Dispositions législatives applicables

Loi sur la protection des renseignements personnels et les documents électroniques, LC 2000, c 5

SECTION 1Protection des renseignements personnels

Obligation de se conformer aux obligations

5 (1) Sous réserve des articles 6 à 9, toute organisation doit se conformer aux obligations énoncées dans l’annexe 1.

[...]

Communication à l’insu de l’intéressé ou sans son consentement

7 (3) Pour l’application de l’article 4.3 de l’annexe 1 et malgré la note afférente, l’organisation ne peut communiquer de renseignement personnel à l’insu de l’intéressé ou sans son consentement que dans les cas suivants :

[...]

c) elle est exigée par assignation, mandat ou ordonnance d’un tribunal, d’une personne ou d’un organisme ayant le pouvoir de contraindre à la production de renseignements ou exigée par des règles de procédure se rapportant à la production de documents;

[...]

SECTION 2Recours

Audience de la Cour

Demande

14 (1) Après avoir reçu le rapport du commissaire ou l’avis l’informant de la fin de l’examen de la plainte au titre du paragraphe 12.2(3), le plaignant peut demander que la Cour entende toute question qui a fait l’objet de la plainte – ou qui est mentionnée dans le rapport – et qui est visée aux articles 4.1.3, 4.2, 4.3.3, 4.4, 4.6, 4.7 ou 4.8 de l’annexe 1, aux articles 4.3, 4.5 ou 4.9 de cette annexe tels qu’ils sont modifiés ou clarifiés par les sections 1 ou 1.1, aux paragraphes 5(3) ou 8(6) ou (7), à l’article 10 ou à la section 1.1.

[...]

Réparations

16 La Cour peut, en sus de toute autre réparation qu’elle accorde :

a) ordonner à l’organisation de revoir ses pratiques en vue de se conformer aux sections 1 et 1.1;

b) lui ordonner de publier un avis énonçant les mesures prises ou envisagées pour corriger ses pratiques, que ces dernières aient ou non fait l’objet d’une ordonnance visée à l’alinéa a);

c) accorder au plaignant des dommages‐intérêts, notamment en réparation de l’humiliation subie.

Procédure sommaire

17 (1) Le recours prévu aux articles 14 ou 15 est entendu et jugé sans délai et selon une procédure sommaire, à moins que la Cour ne l’estime contre‐indiqué.

[...]

ANNEXE 1 Principes énoncés dans la norme nationale du Canada intitulée Code type sur la protection des renseignements personnels, CAN/CSA‐Q830‐96

4.3 Troisième principe – Consentement

Toute personne doit être informée de toute collecte, utilisation ou communication de renseignements personnels qui la concernent et y consentir, à moins qu’il ne soit pas approprié de le faire.

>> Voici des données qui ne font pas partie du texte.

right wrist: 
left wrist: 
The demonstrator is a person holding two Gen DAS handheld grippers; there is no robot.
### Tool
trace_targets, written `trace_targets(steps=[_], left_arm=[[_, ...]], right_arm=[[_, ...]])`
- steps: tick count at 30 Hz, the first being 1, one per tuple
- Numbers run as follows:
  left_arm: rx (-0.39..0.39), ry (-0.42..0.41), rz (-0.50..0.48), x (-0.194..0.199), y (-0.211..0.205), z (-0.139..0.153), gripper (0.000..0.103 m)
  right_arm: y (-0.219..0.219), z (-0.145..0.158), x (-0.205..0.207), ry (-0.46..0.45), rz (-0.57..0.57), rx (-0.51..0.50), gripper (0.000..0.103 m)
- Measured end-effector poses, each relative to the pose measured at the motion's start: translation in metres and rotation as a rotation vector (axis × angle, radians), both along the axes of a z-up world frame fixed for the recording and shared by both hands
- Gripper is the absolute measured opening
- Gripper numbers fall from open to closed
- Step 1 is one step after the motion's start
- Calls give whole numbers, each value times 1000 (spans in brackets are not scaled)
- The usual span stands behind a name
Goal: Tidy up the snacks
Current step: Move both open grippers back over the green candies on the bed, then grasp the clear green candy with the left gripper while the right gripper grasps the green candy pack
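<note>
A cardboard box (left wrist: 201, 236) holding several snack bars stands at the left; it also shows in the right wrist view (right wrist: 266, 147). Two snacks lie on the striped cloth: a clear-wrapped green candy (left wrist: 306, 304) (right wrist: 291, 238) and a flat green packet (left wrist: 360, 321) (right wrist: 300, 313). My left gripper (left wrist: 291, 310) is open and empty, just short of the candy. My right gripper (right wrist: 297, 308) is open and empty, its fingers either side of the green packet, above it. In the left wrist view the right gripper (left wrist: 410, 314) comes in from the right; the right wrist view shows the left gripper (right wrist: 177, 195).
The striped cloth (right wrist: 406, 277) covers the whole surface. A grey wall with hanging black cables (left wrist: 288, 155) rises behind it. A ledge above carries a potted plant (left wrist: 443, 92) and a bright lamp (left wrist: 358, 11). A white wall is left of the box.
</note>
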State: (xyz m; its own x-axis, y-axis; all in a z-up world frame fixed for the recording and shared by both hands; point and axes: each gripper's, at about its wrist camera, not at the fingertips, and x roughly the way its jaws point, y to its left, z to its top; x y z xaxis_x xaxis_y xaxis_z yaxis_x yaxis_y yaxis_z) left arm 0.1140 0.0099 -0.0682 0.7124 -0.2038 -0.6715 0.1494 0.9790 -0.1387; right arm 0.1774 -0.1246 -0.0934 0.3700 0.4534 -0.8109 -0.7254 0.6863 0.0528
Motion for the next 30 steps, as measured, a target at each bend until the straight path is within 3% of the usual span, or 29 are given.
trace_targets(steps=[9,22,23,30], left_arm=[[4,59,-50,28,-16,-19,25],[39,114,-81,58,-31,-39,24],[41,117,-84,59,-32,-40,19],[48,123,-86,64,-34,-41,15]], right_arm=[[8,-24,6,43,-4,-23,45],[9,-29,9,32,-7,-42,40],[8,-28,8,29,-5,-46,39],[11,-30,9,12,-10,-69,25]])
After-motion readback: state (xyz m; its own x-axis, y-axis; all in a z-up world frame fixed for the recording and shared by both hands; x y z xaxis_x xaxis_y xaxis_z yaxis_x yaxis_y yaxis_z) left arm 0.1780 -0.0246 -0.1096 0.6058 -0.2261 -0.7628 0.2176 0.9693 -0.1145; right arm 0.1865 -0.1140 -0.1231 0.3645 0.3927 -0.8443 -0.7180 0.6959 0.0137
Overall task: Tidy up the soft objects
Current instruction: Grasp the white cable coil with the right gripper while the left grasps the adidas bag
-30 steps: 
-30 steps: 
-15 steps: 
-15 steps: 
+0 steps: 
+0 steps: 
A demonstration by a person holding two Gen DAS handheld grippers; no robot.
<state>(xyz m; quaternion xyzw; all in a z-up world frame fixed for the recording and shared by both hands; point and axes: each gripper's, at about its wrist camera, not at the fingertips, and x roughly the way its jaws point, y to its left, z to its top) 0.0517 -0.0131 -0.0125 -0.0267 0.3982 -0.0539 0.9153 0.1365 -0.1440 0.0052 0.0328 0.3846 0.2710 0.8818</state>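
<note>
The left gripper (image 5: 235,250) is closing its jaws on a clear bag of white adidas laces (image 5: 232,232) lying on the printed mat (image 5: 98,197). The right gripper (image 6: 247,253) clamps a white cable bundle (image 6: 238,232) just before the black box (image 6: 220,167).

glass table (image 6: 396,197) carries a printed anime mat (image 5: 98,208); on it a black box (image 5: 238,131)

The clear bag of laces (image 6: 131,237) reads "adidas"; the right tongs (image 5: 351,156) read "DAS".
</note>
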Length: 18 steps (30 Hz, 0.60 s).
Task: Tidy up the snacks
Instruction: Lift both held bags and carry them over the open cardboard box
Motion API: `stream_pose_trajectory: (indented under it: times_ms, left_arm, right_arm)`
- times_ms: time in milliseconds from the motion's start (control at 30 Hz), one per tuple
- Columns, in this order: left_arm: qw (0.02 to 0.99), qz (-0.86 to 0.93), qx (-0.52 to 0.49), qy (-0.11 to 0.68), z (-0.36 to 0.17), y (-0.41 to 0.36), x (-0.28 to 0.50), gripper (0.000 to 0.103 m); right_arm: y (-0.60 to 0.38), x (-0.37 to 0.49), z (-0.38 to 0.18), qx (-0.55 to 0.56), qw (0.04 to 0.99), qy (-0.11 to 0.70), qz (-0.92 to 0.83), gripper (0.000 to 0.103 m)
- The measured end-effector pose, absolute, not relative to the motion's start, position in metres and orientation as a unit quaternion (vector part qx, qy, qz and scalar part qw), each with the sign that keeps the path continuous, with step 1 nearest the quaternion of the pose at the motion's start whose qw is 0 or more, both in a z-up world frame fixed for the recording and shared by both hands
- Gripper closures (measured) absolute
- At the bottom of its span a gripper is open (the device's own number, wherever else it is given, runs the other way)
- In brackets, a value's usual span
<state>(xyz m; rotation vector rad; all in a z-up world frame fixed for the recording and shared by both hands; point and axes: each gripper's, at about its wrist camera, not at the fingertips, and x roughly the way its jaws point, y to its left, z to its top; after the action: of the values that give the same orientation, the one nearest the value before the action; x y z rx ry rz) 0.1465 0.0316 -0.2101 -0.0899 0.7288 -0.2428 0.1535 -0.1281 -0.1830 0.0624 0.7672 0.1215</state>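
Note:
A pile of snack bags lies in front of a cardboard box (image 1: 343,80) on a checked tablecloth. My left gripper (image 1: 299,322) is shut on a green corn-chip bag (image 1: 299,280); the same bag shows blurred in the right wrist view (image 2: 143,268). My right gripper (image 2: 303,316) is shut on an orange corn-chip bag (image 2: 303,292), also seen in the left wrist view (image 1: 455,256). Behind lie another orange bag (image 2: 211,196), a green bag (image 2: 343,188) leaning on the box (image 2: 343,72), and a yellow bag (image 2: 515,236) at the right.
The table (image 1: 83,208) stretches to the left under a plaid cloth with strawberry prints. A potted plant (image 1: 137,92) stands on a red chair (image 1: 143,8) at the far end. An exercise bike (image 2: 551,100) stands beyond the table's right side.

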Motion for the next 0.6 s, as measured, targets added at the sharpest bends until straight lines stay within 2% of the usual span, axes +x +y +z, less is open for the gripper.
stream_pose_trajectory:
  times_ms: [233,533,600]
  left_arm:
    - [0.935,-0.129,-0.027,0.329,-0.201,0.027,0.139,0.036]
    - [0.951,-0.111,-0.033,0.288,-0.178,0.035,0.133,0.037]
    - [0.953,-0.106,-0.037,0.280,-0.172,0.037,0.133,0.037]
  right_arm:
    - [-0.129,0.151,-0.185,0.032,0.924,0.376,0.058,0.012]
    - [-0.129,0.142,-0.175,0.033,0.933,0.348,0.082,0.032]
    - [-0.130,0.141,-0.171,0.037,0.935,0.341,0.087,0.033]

Note : Dans certaines circonstances, il est possible de recueillir, d’utiliser et de communiquer des renseignements à l’insu de la personne concernée et sans son consentement. Par exemple, pour des raisons d’ordre juridique ou médical ou pour des raisons de sécurité, il peut être impossible ou peu réaliste d’obtenir le consentement de la personne concernée. Lorsqu’on recueille des renseignements aux fins du contrôle d’application de la loi, de la détection d’une fraude ou de sa prévention, on peut aller à l’encontre du but visé si l’on cherche à obtenir le consentement de la personne concernée. Il peut être impossible ou inopportun de chercher à obtenir le consentement d’un mineur, d’une personne gravement malade ou souffrant d’incapacité mentale. De plus, les organisations qui ne sont pas en relation directe avec la personne concernée ne sont pas toujours en mesure d’obtenir le consentement prévu. Par exemple, il peut être peu réaliste pour une œuvre de bienfaisance ou une entreprise de marketing direct souhaitant acquérir une liste d’envoi d’une autre organisation de chercher à obtenir le consentement des personnes concernées. On s’attendrait, dans de tels cas, à ce que l’organisation qui fournit la liste obtienne le consentement des personnes concernées avant de communiquer des renseignements personnels.

4.3.1

Il faut obtenir le consentement de la personne concernée avant de recueillir des renseignements personnels à son sujet et d’utiliser ou de communiquer les renseignements recueillis. Généralement, une organisation obtient le consentement des personnes concernées relativement à l’utilisation et à la communication des renseignements personnels au moment de la collecte. Dans certains cas, une organisation peut obtenir le consentement concernant l’utilisation ou la communication des renseignements après avoir recueilli ces renseignements, mais avant de s’en servir, par exemple, quand elle veut les utiliser à des fins non précisées antérieurement.

4.3.2

Suivant ce principe, il faut informer la personne au sujet de laquelle on recueille des renseignements et obtenir son consentement. Les organisations doivent faire un effort raisonnable pour s’assurer que la personne est informée des fins auxquelles les renseignements seront utilisés. Pour que le consentement soit valable, les fins doivent être énoncées de façon que la personne puisse raisonnablement comprendre de quelle manière les renseignements seront utilisés ou communiqués.

[...]

4.5 Cinquième principe – Limitation de l’utilisation, de la communication et de la conservation

Les renseignements personnels ne doivent pas être utilisés ou communiqués à des fins autres que celles auxquelles ils ont été recueillis à moins que la personne concernée n’y consente ou que la loi ne l’exige. On ne doit conserver les renseignements personnels qu’aussi longtemps que nécessaire pour la réalisation des fins déterminées.

[...]

4.6 Sixième principe – Exactitude

Les renseignements personnels doivent être aussi exacts, complets et à jour que l’exigent les fins auxquelles ils sont destinés.

[...]

4.7 Septième principe – Mesures de sécurité

Les renseignements personnels doivent être protégés au moyen de mesures de sécurité correspondant à leur degré de sensibilité.

4.7.1

Les mesures de sécurité doivent protéger les renseignements personnels contre la perte ou le vol ainsi que contre la consultation, la communication, la copie, l’utilisation ou la modification non autorisées. Les organisations doivent protéger les renseignements personnels quelle que soit la forme sous laquelle ils sont conservés.

Questions en litige

[9] La question déterminante dans la présente affaire est de savoir si la divulgation des dossiers en cause par la défenderesse a porté atteinte aux droits à la vie privée du demandeur protégés par la LPRPDE.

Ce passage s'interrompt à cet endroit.